6. The test strip detecting system of claim 5, wherein the at least two positioning markers are ArUco markers.

7. The test strip detecting system of claim 5, wherein the step of detecting the at least two positioning markers in the original image to obtain a plurality of coordinates of the at least two positioning markers comprises obtaining information of the plurality of the colorimetric calibrating blocks.

8. The test strip detecting system of claim 5, wherein the step of performing image coordinate calibration according to the plurality of coordinates to generate a calibrated image comprises executing a perspective transformation.

9. The test strip detecting system of claim 5, wherein the test result comprises a concentration of the specimen.

10. The test strip detecting system of claim 5, further comprising a cloud server, wherein the test strip detecting method further comprises uploading the original image and the test result to the cloud server, and storing in a database of the cloud server.

11. The test strip detecting system of claim 10, wherein the test strip detecting method further comprises generating the test result through cloud computing.

12. A test strip detecting method for a test strip detecting system, wherein a test strip detecting carrier of the test strip detecting system comprises a container structure, at least two positioning markers and a plurality of colorimetric calibrating blocks, wherein the container structure is used for containing a test strip, the test strip reacts with a specimen to generate at least one color block, the at least two positioning markers are formed at two sides of the container structure, the plurality of colorimetric calibrating blocks are embedded inside the at least two positioning marker, and the test strip detecting method comprises:

controlling the image capturing unit to capture an original image of the test strip placed in the test strip detecting carrier, and to store the original image in the storage unit;

detecting the at least two positioning markers in the original image to obtain a plurality of coordinates of the at least two positioning markers;

performing image coordinate calibration according to the plurality of coordinates to generate a calibrated image; and

performing colorimetric calibration for the color blocks and the plurality of colorimetric calibrating blocks according to the calibrated image so as to generate a test result.
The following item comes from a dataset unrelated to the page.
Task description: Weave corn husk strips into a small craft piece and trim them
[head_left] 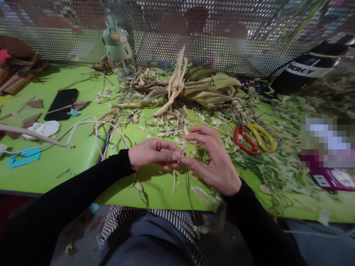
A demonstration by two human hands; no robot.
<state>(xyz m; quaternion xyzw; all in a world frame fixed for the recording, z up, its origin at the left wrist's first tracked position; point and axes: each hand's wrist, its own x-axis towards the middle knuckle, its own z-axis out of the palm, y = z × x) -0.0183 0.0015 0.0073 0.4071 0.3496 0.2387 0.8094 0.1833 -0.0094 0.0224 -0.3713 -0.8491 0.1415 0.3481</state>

13. The test strip detecting method of claim 12, wherein the at least two positioning markers are ArUco markers.

14. The test strip detecting method of claim 12, wherein the step of detecting the at least two positioning markers in the original image to obtain a plurality of coordinates of the at least two positioning markers comprises obtaining information of the plurality of the colorimetric calibrating blocks.

15. The test strip detecting method of claim 12, wherein the step of performing image coordinate calibration according to the plurality of coordinates to generate a calibrated image comprises executing a perspective transformation.

16. The test strip detecting method of claim 12, wherein the test result comprises a concentration of the specimen.

17. The test strip detecting method of claim 12, further comprising uploading the original image and the test result to a cloud server, and storing in a database of the cloud server.

18. The test strip detecting method of claim 17, further comprising generating the test result through cloud computing.